◆ What needs to be done:
Among the records that follow, find the line with "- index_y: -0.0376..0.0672" and the line with "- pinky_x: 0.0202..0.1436". Set down those lines and all lines between them exactly, without adding anything.

◆ Supplied material:

+---+

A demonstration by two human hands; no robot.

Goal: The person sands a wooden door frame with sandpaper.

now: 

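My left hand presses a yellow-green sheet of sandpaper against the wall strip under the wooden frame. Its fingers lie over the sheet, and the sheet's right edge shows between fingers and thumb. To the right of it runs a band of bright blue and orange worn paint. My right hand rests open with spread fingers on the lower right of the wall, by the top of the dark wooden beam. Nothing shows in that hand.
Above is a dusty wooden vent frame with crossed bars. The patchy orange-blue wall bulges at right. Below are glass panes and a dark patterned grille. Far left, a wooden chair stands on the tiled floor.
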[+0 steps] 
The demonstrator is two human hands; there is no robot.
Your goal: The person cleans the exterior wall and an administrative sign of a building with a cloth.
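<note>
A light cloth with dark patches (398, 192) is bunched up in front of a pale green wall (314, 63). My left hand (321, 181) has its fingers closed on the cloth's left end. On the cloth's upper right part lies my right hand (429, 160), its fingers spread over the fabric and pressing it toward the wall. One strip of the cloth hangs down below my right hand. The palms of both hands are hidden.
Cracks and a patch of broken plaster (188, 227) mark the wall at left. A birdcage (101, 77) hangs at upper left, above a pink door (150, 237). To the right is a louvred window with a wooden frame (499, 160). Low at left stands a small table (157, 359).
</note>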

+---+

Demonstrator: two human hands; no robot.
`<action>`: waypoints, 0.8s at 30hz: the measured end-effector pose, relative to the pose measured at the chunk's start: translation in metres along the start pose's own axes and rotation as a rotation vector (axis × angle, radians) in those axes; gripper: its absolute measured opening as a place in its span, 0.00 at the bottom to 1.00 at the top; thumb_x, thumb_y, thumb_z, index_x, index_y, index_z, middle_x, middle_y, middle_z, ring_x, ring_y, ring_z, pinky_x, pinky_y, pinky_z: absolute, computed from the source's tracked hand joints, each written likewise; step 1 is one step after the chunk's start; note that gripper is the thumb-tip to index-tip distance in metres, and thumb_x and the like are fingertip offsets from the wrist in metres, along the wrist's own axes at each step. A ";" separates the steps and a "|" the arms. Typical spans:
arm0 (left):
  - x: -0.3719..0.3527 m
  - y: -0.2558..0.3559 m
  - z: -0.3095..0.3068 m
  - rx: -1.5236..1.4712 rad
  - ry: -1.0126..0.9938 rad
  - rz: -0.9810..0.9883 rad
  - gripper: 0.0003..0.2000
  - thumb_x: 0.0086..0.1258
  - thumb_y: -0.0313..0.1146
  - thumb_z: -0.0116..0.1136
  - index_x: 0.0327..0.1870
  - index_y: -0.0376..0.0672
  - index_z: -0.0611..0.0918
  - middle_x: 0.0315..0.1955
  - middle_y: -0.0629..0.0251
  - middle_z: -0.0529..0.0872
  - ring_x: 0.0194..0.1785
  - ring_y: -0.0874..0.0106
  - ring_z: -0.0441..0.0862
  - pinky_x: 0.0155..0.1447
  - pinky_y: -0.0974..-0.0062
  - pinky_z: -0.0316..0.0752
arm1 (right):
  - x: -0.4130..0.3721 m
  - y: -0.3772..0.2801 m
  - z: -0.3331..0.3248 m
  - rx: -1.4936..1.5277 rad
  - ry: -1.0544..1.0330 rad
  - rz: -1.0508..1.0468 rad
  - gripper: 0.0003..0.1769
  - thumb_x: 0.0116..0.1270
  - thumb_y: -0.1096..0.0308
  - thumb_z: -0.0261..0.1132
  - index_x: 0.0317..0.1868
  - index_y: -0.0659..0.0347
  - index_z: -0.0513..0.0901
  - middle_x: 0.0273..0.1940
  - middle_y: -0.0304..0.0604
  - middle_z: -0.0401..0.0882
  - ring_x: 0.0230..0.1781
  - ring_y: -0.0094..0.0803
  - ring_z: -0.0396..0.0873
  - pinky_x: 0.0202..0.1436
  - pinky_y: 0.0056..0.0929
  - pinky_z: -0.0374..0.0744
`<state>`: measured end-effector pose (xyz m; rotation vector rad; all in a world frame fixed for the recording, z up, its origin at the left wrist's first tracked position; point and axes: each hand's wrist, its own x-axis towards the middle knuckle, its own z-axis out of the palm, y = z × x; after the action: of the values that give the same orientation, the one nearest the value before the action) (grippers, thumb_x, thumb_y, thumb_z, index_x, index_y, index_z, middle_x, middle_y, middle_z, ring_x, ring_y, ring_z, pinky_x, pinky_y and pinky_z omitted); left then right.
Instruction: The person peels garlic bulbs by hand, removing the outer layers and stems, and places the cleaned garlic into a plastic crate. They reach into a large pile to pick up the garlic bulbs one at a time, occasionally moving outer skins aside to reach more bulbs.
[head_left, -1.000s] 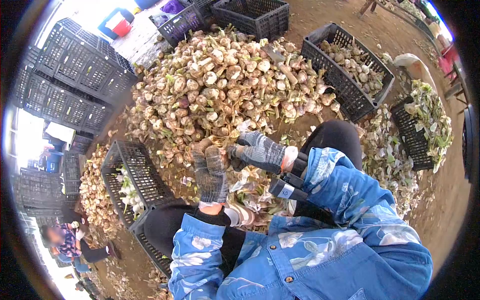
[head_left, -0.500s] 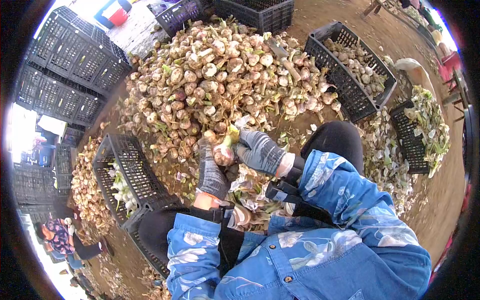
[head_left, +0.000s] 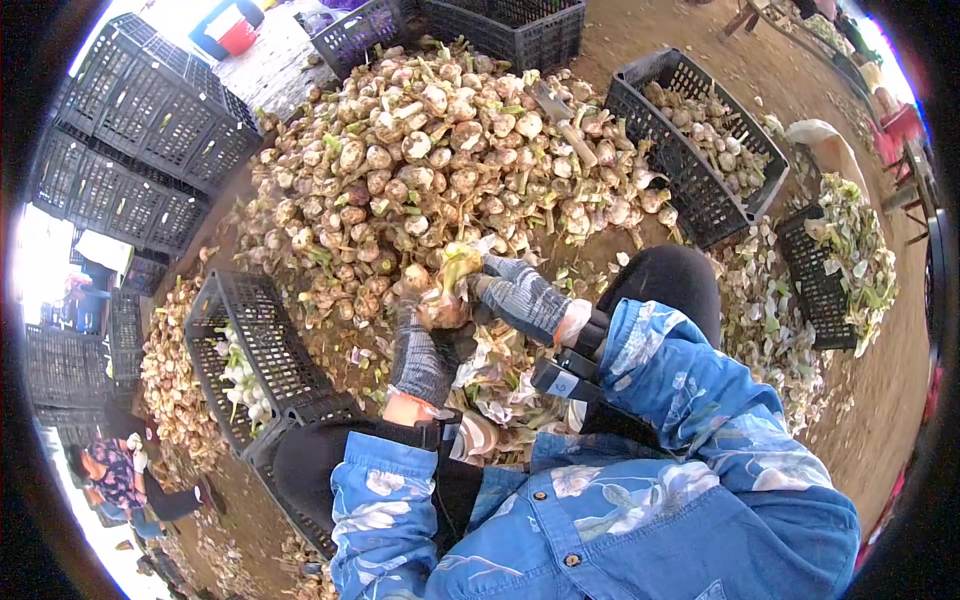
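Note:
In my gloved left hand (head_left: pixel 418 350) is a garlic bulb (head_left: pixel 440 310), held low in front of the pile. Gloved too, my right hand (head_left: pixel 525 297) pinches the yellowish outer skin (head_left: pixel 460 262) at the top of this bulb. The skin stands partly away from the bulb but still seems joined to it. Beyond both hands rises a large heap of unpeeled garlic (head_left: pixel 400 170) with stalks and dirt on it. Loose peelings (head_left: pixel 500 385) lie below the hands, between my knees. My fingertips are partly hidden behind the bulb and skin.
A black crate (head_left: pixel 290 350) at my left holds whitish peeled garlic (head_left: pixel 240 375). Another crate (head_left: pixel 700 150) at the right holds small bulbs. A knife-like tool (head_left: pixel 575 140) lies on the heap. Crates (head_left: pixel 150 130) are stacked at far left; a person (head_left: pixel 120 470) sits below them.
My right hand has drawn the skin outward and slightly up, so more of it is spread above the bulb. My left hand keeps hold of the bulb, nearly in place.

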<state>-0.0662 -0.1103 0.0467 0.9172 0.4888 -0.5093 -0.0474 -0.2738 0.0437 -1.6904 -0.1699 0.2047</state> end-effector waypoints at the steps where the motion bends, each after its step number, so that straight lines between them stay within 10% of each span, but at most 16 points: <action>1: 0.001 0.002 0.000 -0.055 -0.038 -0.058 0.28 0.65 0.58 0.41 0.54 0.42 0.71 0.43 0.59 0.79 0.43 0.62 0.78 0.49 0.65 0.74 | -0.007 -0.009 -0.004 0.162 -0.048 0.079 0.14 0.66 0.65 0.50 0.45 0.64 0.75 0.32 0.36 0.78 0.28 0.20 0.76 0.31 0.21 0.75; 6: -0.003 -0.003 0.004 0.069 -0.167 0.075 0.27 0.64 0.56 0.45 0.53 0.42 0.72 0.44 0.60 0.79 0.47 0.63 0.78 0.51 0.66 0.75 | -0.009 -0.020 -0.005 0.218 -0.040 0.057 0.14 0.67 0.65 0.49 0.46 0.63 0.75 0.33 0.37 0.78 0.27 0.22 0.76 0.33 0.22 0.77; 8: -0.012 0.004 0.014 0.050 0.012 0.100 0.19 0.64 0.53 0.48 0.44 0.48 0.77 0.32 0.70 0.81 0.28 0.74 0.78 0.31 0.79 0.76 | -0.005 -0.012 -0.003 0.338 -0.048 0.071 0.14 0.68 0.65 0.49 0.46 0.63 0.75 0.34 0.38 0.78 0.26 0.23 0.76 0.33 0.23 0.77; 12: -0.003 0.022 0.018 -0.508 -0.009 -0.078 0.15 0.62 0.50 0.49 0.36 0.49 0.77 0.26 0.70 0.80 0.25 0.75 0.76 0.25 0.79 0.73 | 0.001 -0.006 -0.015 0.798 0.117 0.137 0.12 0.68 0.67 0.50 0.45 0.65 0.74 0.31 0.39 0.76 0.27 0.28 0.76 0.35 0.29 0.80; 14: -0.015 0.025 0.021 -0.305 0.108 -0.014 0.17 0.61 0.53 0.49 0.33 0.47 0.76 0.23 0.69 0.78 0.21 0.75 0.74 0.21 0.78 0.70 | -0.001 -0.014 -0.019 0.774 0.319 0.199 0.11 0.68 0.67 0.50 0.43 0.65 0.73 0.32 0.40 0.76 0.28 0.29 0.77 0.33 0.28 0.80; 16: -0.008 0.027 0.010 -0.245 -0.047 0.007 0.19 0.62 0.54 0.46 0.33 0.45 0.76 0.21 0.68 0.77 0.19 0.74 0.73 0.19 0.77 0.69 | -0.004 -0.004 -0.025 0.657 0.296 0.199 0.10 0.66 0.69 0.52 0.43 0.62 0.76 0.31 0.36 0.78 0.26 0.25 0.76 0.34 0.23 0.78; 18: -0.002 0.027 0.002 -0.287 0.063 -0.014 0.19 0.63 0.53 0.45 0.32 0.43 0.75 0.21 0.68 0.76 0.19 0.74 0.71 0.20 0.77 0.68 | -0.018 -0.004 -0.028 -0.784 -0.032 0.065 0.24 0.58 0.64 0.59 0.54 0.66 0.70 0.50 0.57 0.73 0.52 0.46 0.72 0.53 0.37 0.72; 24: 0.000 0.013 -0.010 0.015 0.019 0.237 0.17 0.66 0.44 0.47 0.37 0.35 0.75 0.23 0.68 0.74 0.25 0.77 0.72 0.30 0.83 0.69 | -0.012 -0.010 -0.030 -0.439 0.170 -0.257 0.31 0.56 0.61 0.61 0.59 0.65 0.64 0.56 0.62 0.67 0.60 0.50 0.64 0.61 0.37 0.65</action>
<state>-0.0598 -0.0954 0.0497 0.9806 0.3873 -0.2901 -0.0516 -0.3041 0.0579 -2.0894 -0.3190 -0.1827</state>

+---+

◆ Task solution:
  - index_y: -0.0376..0.0672
  - index_z: -0.0611..0.0918
  - middle_x: 0.0315..0.1955
  - middle_y: -0.0629..0.0251
  - middle_z: -0.0529..0.0872
  - ring_x: 0.0194..0.1785
  - ring_y: -0.0874..0.0106
  - ring_z: -0.0441..0.0862
  - pinky_x: 0.0155..0.1447
  - pinky_y: -0.0974..-0.0062
  - pinky_z: -0.0316..0.0752
arm1 (right):
  - x: -0.4130..0.3721 m
  - y: -0.3772..0.2801 m
  - z: -0.3331..0.3248 m
  - rx: -1.4936..1.5277 rad
  - ry: -1.0544..1.0330 rad
  - rz: -1.0508..1.0468 rad
  - gripper: 0.0003..0.1769
  - thumb_x: 0.0116..0.1270
  - thumb_y: -0.1096..0.0308
  - thumb_z: -0.0261..0.1132
  - index_x: 0.0317..0.1868
  - index_y: -0.0659..0.0347
  - index_z: -0.0513..0.0901
  - middle_x: 0.0273..0.1940
  - middle_y: -0.0304..0.0604
  - middle_z: -0.0401..0.0882
  - ring_x: 0.0230..0.1781
  - ring_y: -0.0094..0.0803
  - ring_z: -0.0396..0.0873
  - pinky_x: 0.0202..0.1436

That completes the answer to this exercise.